Wer denkt, Frühjahrsputz ist nur was für die Putzfrau, täuscht sich! Fenster, Küchenschränke und Parkettböden sind die eine Sache. Aber hier geht es um mehr. Gedanken reinigen, Gefühle in Ordnung bringen, Ballast abwerfen. Die Bibel nennt das Beichten.

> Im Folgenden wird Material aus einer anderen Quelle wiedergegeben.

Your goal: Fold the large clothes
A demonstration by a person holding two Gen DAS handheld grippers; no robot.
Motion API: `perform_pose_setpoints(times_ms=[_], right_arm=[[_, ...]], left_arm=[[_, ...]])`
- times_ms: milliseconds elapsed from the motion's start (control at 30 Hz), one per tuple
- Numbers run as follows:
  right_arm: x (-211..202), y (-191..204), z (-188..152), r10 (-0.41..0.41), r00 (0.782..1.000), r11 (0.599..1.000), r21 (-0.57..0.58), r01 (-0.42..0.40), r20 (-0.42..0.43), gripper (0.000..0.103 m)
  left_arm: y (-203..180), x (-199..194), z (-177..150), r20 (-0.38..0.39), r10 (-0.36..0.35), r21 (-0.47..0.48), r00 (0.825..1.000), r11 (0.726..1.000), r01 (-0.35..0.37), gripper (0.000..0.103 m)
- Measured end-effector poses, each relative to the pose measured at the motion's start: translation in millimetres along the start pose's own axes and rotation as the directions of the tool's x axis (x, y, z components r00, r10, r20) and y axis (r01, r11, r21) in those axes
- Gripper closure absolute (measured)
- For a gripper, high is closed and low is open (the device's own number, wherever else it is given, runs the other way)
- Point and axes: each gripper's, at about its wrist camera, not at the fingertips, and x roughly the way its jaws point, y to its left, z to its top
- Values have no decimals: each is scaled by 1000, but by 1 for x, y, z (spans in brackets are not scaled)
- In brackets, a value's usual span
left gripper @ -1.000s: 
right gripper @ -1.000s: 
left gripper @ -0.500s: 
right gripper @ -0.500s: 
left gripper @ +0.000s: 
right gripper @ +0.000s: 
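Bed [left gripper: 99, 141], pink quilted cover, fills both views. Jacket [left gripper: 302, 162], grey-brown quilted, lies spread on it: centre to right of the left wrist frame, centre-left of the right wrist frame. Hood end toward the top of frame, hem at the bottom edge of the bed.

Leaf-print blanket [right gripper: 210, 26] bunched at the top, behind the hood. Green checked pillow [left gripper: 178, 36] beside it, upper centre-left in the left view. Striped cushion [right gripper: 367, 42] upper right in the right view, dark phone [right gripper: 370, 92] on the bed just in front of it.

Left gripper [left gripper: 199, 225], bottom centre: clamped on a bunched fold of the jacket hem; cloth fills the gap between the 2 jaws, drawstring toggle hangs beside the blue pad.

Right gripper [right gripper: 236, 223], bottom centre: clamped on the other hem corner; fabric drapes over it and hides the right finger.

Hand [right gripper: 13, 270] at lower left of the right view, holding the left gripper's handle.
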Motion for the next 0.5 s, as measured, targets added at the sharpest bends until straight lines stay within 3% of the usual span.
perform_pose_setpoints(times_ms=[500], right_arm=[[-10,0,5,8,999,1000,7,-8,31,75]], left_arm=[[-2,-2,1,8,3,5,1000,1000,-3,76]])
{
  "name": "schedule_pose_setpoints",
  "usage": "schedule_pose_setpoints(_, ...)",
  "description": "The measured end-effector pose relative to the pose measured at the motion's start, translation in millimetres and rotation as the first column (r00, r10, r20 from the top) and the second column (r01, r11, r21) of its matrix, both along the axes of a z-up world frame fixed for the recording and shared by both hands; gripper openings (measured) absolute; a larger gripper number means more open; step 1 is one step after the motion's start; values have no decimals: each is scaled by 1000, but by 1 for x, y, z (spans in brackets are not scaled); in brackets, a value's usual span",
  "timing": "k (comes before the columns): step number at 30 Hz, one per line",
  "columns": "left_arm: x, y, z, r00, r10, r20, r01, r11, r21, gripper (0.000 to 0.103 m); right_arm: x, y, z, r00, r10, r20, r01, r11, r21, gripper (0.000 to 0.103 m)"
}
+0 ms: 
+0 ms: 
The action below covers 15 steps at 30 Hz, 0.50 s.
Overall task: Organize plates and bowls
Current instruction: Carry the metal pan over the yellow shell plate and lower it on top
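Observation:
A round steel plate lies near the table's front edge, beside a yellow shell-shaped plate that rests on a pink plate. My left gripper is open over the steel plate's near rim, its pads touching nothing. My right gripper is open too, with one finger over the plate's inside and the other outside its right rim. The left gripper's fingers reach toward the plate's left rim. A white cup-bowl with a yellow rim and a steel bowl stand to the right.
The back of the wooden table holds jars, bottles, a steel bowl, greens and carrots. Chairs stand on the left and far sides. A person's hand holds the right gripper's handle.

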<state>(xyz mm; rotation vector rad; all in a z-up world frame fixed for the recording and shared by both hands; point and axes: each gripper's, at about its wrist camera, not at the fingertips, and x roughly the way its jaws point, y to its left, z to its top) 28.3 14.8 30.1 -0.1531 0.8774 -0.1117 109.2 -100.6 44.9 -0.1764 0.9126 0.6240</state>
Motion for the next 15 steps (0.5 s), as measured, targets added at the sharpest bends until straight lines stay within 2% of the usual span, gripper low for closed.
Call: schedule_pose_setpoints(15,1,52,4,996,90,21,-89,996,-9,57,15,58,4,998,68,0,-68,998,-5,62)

„Beichten? Du liebe Zeit! Das will ich nicht und kann ich nicht. Und ich brauche nicht. Ich war schon so lange nicht. Wozu überhaupt? Ich habe doch niemanden umgebracht.“ Zugegeben, es ist schon ein komisches Wort. Aber trotzdem aktuell. Man muss keine katholische Klosterschülerin sein, um über Beichte nachzudenken. Man muss auch nicht vor dem Trümmerhaufen seines Lebens stehen. Beichten tut jedem Menschen gut.

Was ist eine Beichte?

Es ist ein Schritt, um frei zu werden. Wer erkennt, dass er etwas mit sich schleppt, darf es loswerden. Gott nimmt uns Lasten ab. Er nimmt uns Schuld ab. Und früher oder später macht jeder Mensch etwas falsch. Wer ein Fenster nie putzt, kann irgendwann nicht mehr durchschauen. Beichten ist wie eine Reinigung des Innersten.

Wie geht beichten?

Der erste Schritt ist: Erkennen, was man falsch gemacht hat. Die Zehn Gebote können einem dabei helfen. Schritt zwei: Die Dinge beim Namen nennen. Schritt drei: Vergebung annehmen. Gott vergibt alles. Nichts ist zu gross, nichts ist zu klein. Und dann sollte man sich bewusst machen, dass man die Schuld los ist und dass sie nie mehr zurückkommen kann.

Die Soft-Beichte

Vielleicht ist es für manche unheimlich, zu jemandem zu gehen und dem Alles zu erzählen. Für den gibt es die Soft-Beichte. Man kann seine Schuld, seine Last auf ein Blatt Papier schreiben und es verbrennen. Bitte Gott um Vergebung. So wie das Papier in den Flammen aufgeht, so vernichtet Gott unsere Vergehen.

Die Profi-Beichte

Für andere ist es vielleicht besser und greifbarer, mit jemandem zu sprechen und direkt von dieser Person zu hören: „Deine Schuld ist vergeben“. Es tut gut, ein echtes inneres Geheimnis einem Menschen zu offenbaren und es damit los zu werden. Es hilft einem auch, schlechte Gewohnheiten besser in den Griff zu kriegen, weil man Rechenschaft ablegt. In fast allen Kirchen und christlichen Gemeinden gibt es einen Pfarrer, Priester oder Pastor, der die Beichte abnimmt.

Schuldlos

Die Bibel sagt, dass Jesus für unsere Schuld gestorben ist. Mit seinem Tod hat er unsere Schuld von uns genommen, sie darf uns nicht mehr belasten. Wir sind frei (Die Bibel, Epheser, Kapitel 1, Vers 7).